If yes, there must be a bug in my code.

s3alfisc commented 2 years ago

A related questions: if small = FALSE, then all small sample adjustment are dropped from the covariate calculation, e.g. (N-k)/N (G-1)/G, and not only the (G-1)/G part or the (N-k)/N part?

droodman commented 2 years ago

My Julia and Stata implementations should be just deleting the infeasible test stats. The Julia code seems to be doing that in this example:

using WildBootTests
using StatFiles, StatsModels, DataFrames, DataFramesMeta, BenchmarkTools, Plots, CategoricalArrays, Random, StableRNGs
df = DataFrame(load(raw"d:\OneDrive\Documents\Macros\nlsw88.dta"))
df = df[:, [:wage, :ttl_exp, :collgrad, :tenure, :age, :industry, :occupation, :hours]]
dropmissing!(df)
f = @formula(wage ~ ttl_exp + collgrad + tenure)  # (no constant in this model...)
f = apply_schema(f, schema(f, df))
resp, predexog = modelcols(f, df)
test=wildboottest([0 0 1], [0]; resp, predexog, clustid=Matrix(df[:, [:occupation, :age]]), nbootclustvar=2, nerrclustvar=2, reps=15, rng=StableRNG(1231))
dist(test)

Here, I get

WildBootTests.BoottestResult{Float32}

t  = -0.774
p  = 0.571
CI = Float32[-0.17448837 -0.15408598; -0.13368359 0.049937926]

julia> dist(test)
15×1 Matrix{Float32}:
  -4.1656623
  -2.953216
  -1.9951928
  -1.0425929
  -0.856438
  -0.566741
  -0.3556045
  -0.14136912
  -0.020604081
   0.29054025
   0.39634967
   1.0857376
   1.1633673
   1.2886974
 NaN

So 1 of the 15 replications is infeasible and the p value is 8/14. (Data set is here.)
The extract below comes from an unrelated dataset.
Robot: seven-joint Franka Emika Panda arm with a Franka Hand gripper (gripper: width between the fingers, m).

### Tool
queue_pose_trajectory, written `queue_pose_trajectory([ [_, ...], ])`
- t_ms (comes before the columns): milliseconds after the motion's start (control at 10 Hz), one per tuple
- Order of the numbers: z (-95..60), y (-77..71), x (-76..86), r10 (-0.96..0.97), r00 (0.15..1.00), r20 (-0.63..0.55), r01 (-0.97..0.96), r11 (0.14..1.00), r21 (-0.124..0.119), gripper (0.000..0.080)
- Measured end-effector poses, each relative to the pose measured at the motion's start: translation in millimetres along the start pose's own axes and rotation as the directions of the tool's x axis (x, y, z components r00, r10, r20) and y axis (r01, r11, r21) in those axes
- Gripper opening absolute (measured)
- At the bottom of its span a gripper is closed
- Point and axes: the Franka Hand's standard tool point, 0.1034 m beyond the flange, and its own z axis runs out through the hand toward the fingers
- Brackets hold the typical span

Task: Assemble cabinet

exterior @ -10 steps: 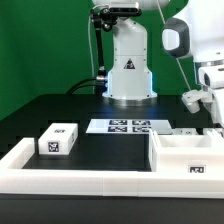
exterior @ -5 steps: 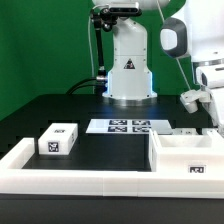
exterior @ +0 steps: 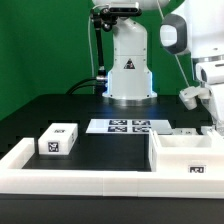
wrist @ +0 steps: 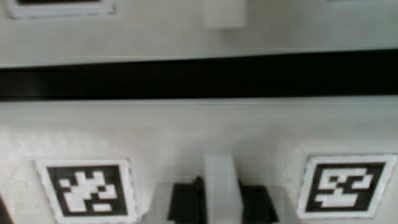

s3alfisc commented 2 years ago

Related: for one-way clustered se, I fail to replicate equality of t-stats between Julia and R. I check the R t-stat against fixest::feols(). Maybe I don't understand how the small sample correction works after all?

library(fixest)
library(fwildclusterboot)
library(wildboottestjlr)

N <- 1000
N_G1 <- 5
voters2 <- fwildclusterboot:::create_data(N = N,
                                          N_G1 = N_G1,
                                          icc1 = 0.5,
                                          N_G2 = 2,
                                          icc2 = 0.2,
                                          numb_fe1 = 5,
                                          numb_fe2 = 5,
                                          seed = 411124,
                                          weights = 1:N)

# calculate t-stat without (N-1) / (N - k) adjustment, but with G / (G-1)
# as this is how it is implemented if fwildclusterboot
feols_fit <- feols(proposition_vote ~ treatment, 
                         data = voters2, 
                         cluster = "group_id1", 
                         ssc = ssc(adj = FALSE,
                                   cluster.adj = TRUE, 
                                   cluster.df = "conventional"))    
dof_tstat <- fixest::coeftable(feols_fit)[c("treatment"), 3]

# need to estimate via lm, as boottest() currently throws an error if it
# detects the ssc() function argument in fixest

lm_fit <- lm(proposition_vote ~ treatment, 
                   data = voters2)

k <- 2 # two estimated parameters

# oneway clustering
boot_r <- fwildclusterboot::boottest(lm_fit, clustid = "group_id1", B = 99999, param = "treatment", type = "rademacher", p_val_type = "two-tailed")
boot_jl_small <- wildboottestjlr::boottest(lm_fit, clustid = "group_id1", B = 99999, param = "treatment", type = "rademacher", p_val_type = "two-tailed", small_sample_adjustment = TRUE)
boot_jl_nosmall <- wildboottestjlr::boottest(lm_fit, clustid = "group_id1", B = 99999, param = "treatment", type = "rademacher", p_val_type = "two-tailed", small_sample_adjustment = FALSE)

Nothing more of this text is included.